Category: Transbiotics 2010
Posted by: robby
 the notion of tissue as metaphor (tissue as fabric, as texture, as coded material, as networked code) AND beyond, that is , as an element of connectivity that  bridges the gap between nature and culture, material and symbolic exchange, informatics and biology.
As Joanna Zylinska noted during her introduction to the  "tissue culture" stream, " tissue economy is also a very important voice in the economy of tissue." Unavoidably, the resulting tissue exchange(s) are very material and multitextual, raising a number of ethical,  ontological and epistemological questions. in her project "If it reads it bleeds" about blogging and social network as "tissue" she asks:
 
"To what extent is the pressure to be connected experienced by many bloggers and social networkers more than just a neoliberalist imperative…? Can blogging and social networking be positioned as a form of life, a vital practice of becoming with, and which pulsation and distributed bodies, flickering particles of electricity, and under-ocean cables constitute a different form of tissue culture?"

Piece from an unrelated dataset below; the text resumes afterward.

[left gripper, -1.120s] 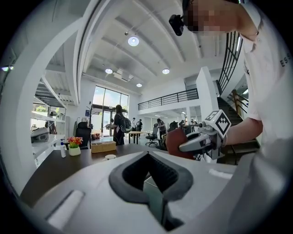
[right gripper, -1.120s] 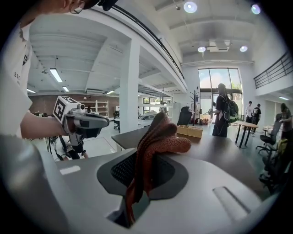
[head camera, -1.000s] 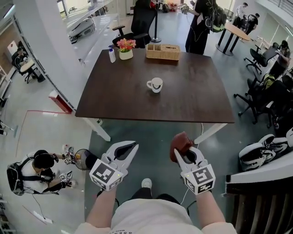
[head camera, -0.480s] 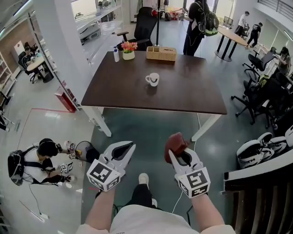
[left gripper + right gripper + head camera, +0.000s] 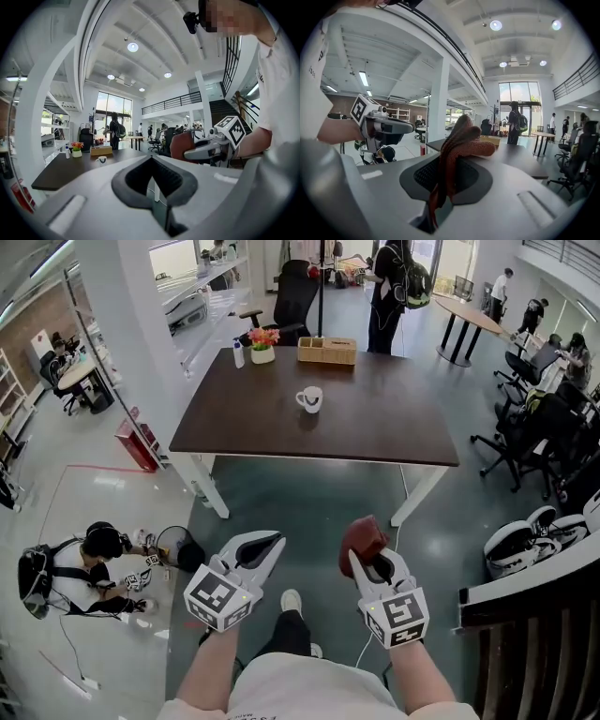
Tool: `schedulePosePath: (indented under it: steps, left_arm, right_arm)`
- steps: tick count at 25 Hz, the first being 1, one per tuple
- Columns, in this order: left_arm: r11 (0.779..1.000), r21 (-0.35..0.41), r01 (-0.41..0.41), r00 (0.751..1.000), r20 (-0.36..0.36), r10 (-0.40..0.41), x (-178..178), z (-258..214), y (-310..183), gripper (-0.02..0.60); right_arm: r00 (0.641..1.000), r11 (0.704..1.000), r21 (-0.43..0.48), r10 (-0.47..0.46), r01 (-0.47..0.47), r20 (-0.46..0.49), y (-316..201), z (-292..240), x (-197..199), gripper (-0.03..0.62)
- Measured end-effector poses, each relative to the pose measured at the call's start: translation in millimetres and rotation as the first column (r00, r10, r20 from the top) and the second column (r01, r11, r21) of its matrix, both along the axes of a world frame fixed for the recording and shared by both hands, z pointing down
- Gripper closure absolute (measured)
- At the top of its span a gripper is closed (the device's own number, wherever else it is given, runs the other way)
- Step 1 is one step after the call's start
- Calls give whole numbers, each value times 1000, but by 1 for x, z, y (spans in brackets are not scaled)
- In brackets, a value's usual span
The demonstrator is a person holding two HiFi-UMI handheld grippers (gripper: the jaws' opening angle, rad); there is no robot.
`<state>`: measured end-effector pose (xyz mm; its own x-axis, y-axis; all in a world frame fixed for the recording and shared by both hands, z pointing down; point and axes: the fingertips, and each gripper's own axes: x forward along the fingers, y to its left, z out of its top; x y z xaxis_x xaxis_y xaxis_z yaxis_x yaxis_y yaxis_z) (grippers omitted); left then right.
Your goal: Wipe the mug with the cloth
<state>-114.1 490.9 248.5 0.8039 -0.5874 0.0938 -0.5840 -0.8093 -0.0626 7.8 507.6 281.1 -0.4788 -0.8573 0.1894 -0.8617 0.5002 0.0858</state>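
Right gripper [image 5: 364, 557]: jaws pinched on a reddish-brown cloth [image 5: 461, 140], which bunches up above and ahead of the jaw tips. Left gripper [image 5: 273, 542]: jaws pressed together, nothing between them. Mug [image 5: 310, 399]: white, upright on the dark tabletop [image 5: 394, 427], well ahead of both sets of jaws and touched by neither; open floor [image 5: 309, 502] lies between the jaws and the tabletop's near edge. Progress, as I judge it: cloth in hand, wiping not begun. Left to do: reach the tabletop, steady the mug, likely with the empty left jaws, and rub the cloth over it.
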Motion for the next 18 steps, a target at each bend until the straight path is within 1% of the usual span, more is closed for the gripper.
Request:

a collage composed of juxtaposed screenshots of selected blogs, "If it reads, it bleeds"  lays bare the materiality that constitutes a blog or social network site. focused on the content, we tend too often to  ignore such materiality.

 
Category: Transbiotics 2010
Posted by: robby

as anticipated, conference and exhibitions were nicely coordinated. discussions and artistic interventions appered to responded to each other creating a strong thematic continuum. The exhibition and the performances were widely documented through videos and blogs. you can see Garret Lynch's blog here with a description, a brief commentary and some useful links . 

here is a collection of pictures taken during the opening of the exhibition

and here are a few videos taken during the performances

mucilaneous omniverse by Evelina Domnitch and Dmitry Gelfand

 

Materia Obscura by Jurgen Reble and Thomas Koener

Category: Transbiotics 2010
Posted by: robby

I am back from a week of intense work and discussion in Riga, where I was given the chance to "double-dip" in two joint events: "Textures," the sixth European meeting of the society for literature, science and the arts, as well as Art + Communication, the 12th International Festival of New Media Culture. The latter featured a series of exhibitions and performances organized by RIXC (the Center for New Media Culture) and taking place at Kim?  at Spikeri (beautiful neighborhood just off the railway station and the massive city market),  as well as the RIXC space itself ( performances ). the series of events  culminated in the major exhibition "Transbiotics. Temporal Stability Points,"  which focused on the "emerging biotechnologies as means for artistic expression" and challenged the ever-changing notion of "materiality" in the arts. A series of other events enriched the already busy schedule of events: an installation at the of Latvian National library  by Brigita Ozolins and the exhibition "Patterns of Relationships by Latvian artist Gundega Strautmane. Finally, Symbiotica and the department of biology at the university of Latvia offered a one day Tissue culture engineering workshop. Garrett Lynch documented the whole workshop in his blog, so I won't upload my pictures as they might be a bit redundant. 

 


The conference program was packed with concurrent lectures and panels classified under a number of main streams, "networks of sustainability" "tissue Culture" Biopalimpsests" „Art as Research”" architextures". While the streams overlapped (biopalimpsests was sometimes hardly distinguishable from "tissue culture" ;) , and thus it was possible to catch a general glimpse of the themes discussed during the conference,my experience of the conference is rather partial, as I was jumping back and forth between biopalimpsests and tissue culture sections, with seldom attendance of  the "arts and research" stream. Following are a few of the themes that seemed to recur across sessions, which in turn greatly resonated with the entirety of the festival and the topics explored by the exhibition.